======== Recorded information

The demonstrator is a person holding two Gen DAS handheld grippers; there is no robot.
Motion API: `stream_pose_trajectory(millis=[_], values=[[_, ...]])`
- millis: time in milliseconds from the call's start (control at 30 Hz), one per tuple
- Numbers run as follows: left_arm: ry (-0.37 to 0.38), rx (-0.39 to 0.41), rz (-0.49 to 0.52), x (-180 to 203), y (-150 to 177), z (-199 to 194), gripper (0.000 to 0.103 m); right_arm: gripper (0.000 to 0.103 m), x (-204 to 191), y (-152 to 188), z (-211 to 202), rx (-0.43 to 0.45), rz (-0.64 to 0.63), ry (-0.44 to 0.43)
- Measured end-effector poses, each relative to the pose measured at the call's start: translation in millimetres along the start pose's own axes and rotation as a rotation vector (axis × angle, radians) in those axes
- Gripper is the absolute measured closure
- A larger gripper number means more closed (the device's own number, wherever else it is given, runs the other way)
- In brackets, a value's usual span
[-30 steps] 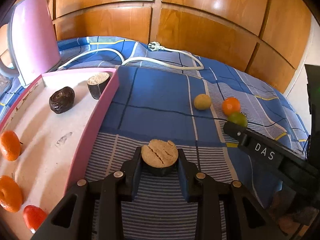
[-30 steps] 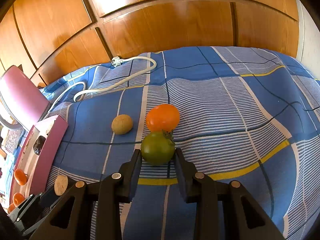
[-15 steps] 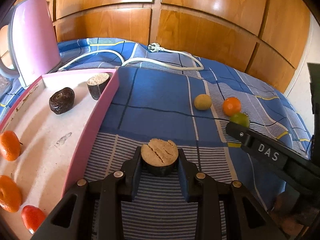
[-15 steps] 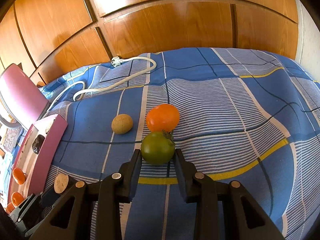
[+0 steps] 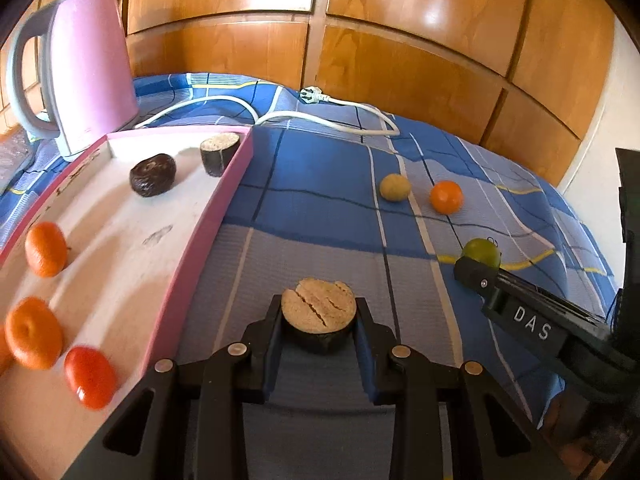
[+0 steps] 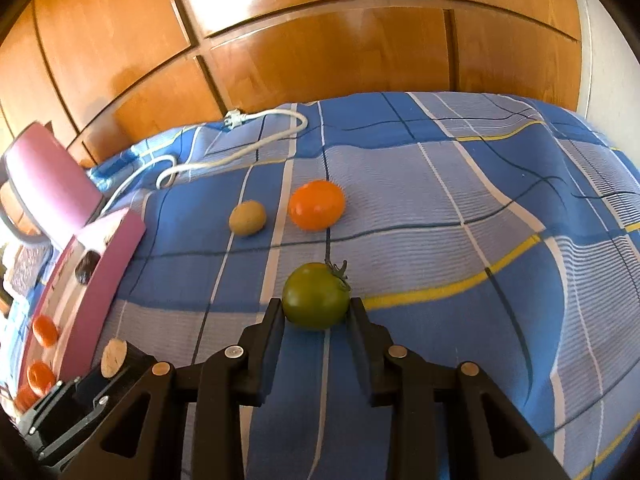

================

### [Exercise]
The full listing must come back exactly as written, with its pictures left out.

### [Solution to the problem]
The demonstrator is a person holding two Gen DAS handheld grippers; there is no robot.
Motion API: `stream_pose_trajectory(millis=[_], values=[[_, ...]])`
- millis: time in milliseconds from the call's start (control at 30 Hz), one per tuple
- Numbers run as follows: left_arm: ry (-0.37 to 0.38), rx (-0.39 to 0.41), rz (-0.49 to 0.52), x (-180 to 203), y (-150 to 177), z (-199 to 194), gripper (0.000 to 0.103 m); right_arm: gripper (0.000 to 0.103 m), x (-204 to 191), y (-152 to 188), z (-211 to 202), rx (-0.43 to 0.45), rz (-0.64 to 0.63), ry (-0.44 to 0.43)
- Measured end-effector poses, each relative to the pose measured at the call's start: translation in millimetres along the start pose's own axes and rotation as a rotation vector (axis × angle, radians) in those axes
- Gripper is the absolute measured closure
- A larger gripper number means more closed (the device's own number, wherever else it is given, runs the other way)
- In brackets, a value's usual span
[-30 steps] 
[-30 steps] 
[-15 steps] 
[-15 steps] 
[+0 steps] 
[+0 steps] 

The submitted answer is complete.